* Exercise
All lines of the following material must be written out exactly as they appear.

* Source material
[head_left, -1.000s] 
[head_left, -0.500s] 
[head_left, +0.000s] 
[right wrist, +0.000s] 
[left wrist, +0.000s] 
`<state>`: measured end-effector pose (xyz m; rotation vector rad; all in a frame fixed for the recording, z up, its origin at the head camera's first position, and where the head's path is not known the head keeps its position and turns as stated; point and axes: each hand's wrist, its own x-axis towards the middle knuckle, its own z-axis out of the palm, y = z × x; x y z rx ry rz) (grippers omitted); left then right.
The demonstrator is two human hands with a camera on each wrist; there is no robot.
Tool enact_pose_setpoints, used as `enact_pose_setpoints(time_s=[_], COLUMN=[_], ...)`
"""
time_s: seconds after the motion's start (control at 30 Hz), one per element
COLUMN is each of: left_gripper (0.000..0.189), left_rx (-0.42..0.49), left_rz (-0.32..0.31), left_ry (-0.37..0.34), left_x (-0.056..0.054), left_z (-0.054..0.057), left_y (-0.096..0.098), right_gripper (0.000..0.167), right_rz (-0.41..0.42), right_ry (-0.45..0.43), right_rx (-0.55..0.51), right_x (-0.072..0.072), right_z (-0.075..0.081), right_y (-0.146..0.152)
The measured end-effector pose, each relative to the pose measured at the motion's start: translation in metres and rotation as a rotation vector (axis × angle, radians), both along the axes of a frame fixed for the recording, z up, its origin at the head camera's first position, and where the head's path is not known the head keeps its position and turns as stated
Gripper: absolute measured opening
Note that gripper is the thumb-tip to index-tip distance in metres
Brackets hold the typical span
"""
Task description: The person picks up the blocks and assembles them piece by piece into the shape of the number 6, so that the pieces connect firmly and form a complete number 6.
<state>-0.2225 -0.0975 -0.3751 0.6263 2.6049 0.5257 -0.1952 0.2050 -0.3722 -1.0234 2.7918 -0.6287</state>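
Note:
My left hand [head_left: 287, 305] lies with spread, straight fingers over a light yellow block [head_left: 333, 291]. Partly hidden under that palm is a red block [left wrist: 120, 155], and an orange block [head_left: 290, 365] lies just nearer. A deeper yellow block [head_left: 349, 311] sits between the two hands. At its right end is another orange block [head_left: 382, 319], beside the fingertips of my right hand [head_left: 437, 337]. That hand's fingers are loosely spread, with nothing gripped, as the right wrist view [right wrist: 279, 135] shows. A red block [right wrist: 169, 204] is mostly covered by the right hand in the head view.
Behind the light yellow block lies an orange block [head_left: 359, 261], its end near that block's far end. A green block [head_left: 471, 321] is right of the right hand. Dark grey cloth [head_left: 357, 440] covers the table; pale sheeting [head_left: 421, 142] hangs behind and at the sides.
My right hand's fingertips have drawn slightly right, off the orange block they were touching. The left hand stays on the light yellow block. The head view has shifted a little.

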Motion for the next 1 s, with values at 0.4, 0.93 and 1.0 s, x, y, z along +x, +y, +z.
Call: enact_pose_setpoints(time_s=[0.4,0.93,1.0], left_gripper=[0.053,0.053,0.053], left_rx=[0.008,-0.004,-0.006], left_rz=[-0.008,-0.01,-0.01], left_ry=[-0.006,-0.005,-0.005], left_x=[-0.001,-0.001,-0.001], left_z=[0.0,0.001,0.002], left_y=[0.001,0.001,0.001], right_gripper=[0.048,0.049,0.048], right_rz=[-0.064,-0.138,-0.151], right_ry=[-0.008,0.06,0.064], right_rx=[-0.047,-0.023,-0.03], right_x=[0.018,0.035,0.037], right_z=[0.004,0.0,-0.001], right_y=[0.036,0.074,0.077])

* Task response
[head_left, -1.000s] 
[head_left, -0.500s] 
[head_left, +0.000s] 
[right wrist, +0.000s] 
[left wrist, +0.000s] 
`<state>`: measured end-effector pose (xyz m; rotation vector rad; all in a frame fixed for the recording, z up, its origin at the head camera's first position, and where the head's path is not known the head keeps its position and turns as stated; point and axes: each hand's wrist, its own x-axis towards the middle knuckle, its own z-axis out of the palm, y = z × x; x y z rx ry rz) (grippers omitted); left then right.
The demonstrator is two human hands with a camera on each wrist; there is no robot.
Tool enact_pose_setpoints, used as `enact_pose_setpoints(time_s=[_], COLUMN=[_], ...)`
"""
time_s: seconds after the motion's start (control at 30 Hz), one per element
COLUMN is each of: left_gripper (0.000..0.189), left_rx (-0.42..0.49), left_rz (-0.32..0.31), left_ry (-0.37..0.34), left_x (-0.056..0.054), left_z (-0.054..0.057), left_y (-0.096..0.098), right_gripper (0.000..0.167), right_rz (-0.41..0.42), right_ry (-0.45..0.43), right_rx (-0.55..0.51), right_x (-0.072..0.072), right_z (-0.075..0.081), right_y (-0.146..0.152)
The measured end-effector pose, each relative to the pose measured at the motion's start: translation in metres and rotation as a rotation vector (axis × angle, radians), both along the axes of a frame fixed for the recording, z up, its origin at the head camera's first position, and where the head's path is not known the head keeps its position and turns as stated
Gripper: absolute measured opening
Note that gripper is the thumb-tip to index-tip distance in metres
Brackets hold the typical span
"""
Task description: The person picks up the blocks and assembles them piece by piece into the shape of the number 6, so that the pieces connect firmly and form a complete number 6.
<state>-0.2225 -0.0975 -0.3751 0.6263 2.6049 0.5257 -0.1952 0.2050 -0.3722 -1.0234 2.7918 -0.6287</state>
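Note:
My left hand [head_left: 287, 305] lies with spread, straight fingers over a light yellow block [head_left: 333, 291]. Partly hidden under that palm is a red block [left wrist: 120, 155], and an orange block [head_left: 290, 365] lies just nearer. A deeper yellow block [head_left: 349, 311] sits between the two hands. At its right end is another orange block [head_left: 382, 319], beside the fingertips of my right hand [head_left: 437, 337]. That hand's fingers are loosely spread, with nothing gripped, as the right wrist view [right wrist: 279, 135] shows. A red block [right wrist: 169, 204] is mostly covered by the right hand in the head view.
Behind the light yellow block lies an orange block [head_left: 359, 261], its end near that block's far end. A green block [head_left: 471, 321] is right of the right hand. Dark grey cloth [head_left: 357, 440] covers the table; pale sheeting [head_left: 421, 142] hangs behind and at the sides.
My right hand's fingertips have drawn slightly right, off the orange block they were touching. The left hand stays on the light yellow block. The head view has shifted a little.
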
Motion for the next 1 s, with values at 0.4, 0.93 and 1.0 s, x, y, z along +x, +y, +z.
Call: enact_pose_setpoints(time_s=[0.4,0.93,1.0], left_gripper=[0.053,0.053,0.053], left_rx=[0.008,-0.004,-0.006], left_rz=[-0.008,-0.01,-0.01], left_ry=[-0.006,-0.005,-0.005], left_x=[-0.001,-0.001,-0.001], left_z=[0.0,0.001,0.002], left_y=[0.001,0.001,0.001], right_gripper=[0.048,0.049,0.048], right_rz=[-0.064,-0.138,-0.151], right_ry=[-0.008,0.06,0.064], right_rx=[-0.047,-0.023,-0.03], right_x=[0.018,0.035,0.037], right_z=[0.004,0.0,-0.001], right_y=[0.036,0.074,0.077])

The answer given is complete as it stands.